I remember where, but there's an active thread talking about odour and using air purifiers... that's another option that worked wonders for a stale-air problem I had in an office. For pets in general I find cleaning often really helps a lot - doing their laundry (doggy beds), vacuuming (for hair and other particles), and baths help. I saw somewhere about a lavendar hedgehog air freshener too... no idea how good/bad that option is though.

For supplies... shae (apparently she like toquitos! lol) gave the idea of getting those small ceramic bowls from Dollarama, my hedgie dove straight in so that could save some $ too. I also got a Daytime fluorescent lamp from Dollarama that's absolutely wonderful. Timers you can get from anywhere like Zellers or Canadian Tire (maybe even Dollarama?). Liners I got fleece from Fabricland, they had a sale so I spent less than $8 on 8 liners. Thermostat I've seen only at one small pet store east Mississauga... I searched all the pet stores (atleast 5) in my area for thermostats and food but only found it in one. From online reviews, I ended up buying a thermostat online (industrial grade! ).

Goodluck with your hedgie! If you're comfortable, let us know where around Toronto you are and we may have better suggestions.


----------



## krbshappy71 (Jul 17, 2009)

The smell and noise of hedgehogs wakes me up at night, mine are in a different room. 

The room does smell first thing in the morning, badly, and I crack the window slightly while I'm gathering their wheels and checking on them. Just for a few minutes to air out the room, then it does not smell the rest of the day thankfully.

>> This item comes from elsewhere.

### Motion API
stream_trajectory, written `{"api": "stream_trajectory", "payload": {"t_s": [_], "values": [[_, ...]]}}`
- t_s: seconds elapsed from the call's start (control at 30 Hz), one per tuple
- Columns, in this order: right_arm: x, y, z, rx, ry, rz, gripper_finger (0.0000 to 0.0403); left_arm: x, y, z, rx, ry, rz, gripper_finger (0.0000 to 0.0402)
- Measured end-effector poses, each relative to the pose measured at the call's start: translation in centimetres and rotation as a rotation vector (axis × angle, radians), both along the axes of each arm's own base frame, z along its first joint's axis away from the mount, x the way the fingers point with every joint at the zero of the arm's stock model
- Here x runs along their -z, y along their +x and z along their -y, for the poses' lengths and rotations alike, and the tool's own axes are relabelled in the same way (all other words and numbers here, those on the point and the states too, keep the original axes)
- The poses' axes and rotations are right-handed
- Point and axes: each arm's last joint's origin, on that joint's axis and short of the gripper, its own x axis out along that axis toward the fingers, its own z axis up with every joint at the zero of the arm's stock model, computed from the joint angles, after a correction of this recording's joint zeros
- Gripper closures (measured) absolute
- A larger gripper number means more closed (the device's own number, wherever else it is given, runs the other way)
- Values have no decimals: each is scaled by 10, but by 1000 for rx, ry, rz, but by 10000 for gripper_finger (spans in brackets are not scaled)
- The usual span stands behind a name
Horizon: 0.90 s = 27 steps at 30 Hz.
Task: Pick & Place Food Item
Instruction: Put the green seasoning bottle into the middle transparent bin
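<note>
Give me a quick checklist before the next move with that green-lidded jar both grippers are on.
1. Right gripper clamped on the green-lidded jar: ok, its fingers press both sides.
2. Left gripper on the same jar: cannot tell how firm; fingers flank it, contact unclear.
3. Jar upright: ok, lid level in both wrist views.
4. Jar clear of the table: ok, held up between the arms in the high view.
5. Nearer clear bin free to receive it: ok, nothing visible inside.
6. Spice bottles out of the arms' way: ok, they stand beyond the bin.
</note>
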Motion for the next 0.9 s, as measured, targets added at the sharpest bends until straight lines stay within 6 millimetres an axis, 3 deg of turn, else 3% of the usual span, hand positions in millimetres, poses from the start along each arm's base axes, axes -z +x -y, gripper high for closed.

Once those wheels are whisked out to be cleaned it really makes a difference! (even if there is still small poopies and pee on the liner)

From what I've read on here, cat food with fish in it will cause the poop to smell worse. 

Until you get your igloo made, I'd like to suggest a Kleenex tissue box. Remove the tissue and put in some fleece strips. Super cheap, easy, and you can get decorative ones for the seasons, ha! Mine like both the oblong shape and the short-square shaped ones lying on the side.


----------



## margolia.wind (Oct 4, 2010)

Thank you all so much for your kind replies. It's lovely to hear from everyone.

a) Food: I've been looking at the food list and trying to figure it out. The breeder will give me some of whatever she is currently feeding her so that I can switch over (which I have been reading how to do). So I should chose one food at first to switch to, correct? As it sounds like PetSmart will have the Blue Spa Select (thank you, Immortalia!) I think I will try to start with that and then maybe find out what would compliment that. It looks like - from the list here http://hedgehogcentral.com/CatFoodChart6.html - that I might need to supplement the fibre? Either way, I should wait to do that for until she's comfortable, correct? The food intimidates me the most, I think. Thanks so much.

b) Liners: Placemats sound like they might be a good idea cleaning-wise. Thanks! Maybe I will look into that. I can also easily sew something safe with multiple layers and leave it long enough to go outside the wire - that makes tons of sense.

c) Heat: I called PetSmart and they have snuggle safe disc - hopefully it will still be there when I go tomorrow as they don't put things on hold...

d) Smell: I'm having trouble finding threads regarding the lavender issue for some reason, but I'll try to look into that more. I'm not super concerned - I just want to be prepared. If it's a bit stale in the mornings - that'll be something to prompt me getting out of bed!

d) Hideaways: thanks, krbshappy71. That would work perfectly. I have lots of spare tissue boxes. They're rather prettier than bright neon igloos anyway, really. ;p

Tomato - Your reply was very nice. Thanks SO much. It is so wonderful to hear form someone in the area aIs a lot of the advice I seem to find seems to pertain to elsewhere. It's very reassuring. I live right downtown in the city. I don't drive but I do have some extent of access to kind drivers and can public transport about if I need to.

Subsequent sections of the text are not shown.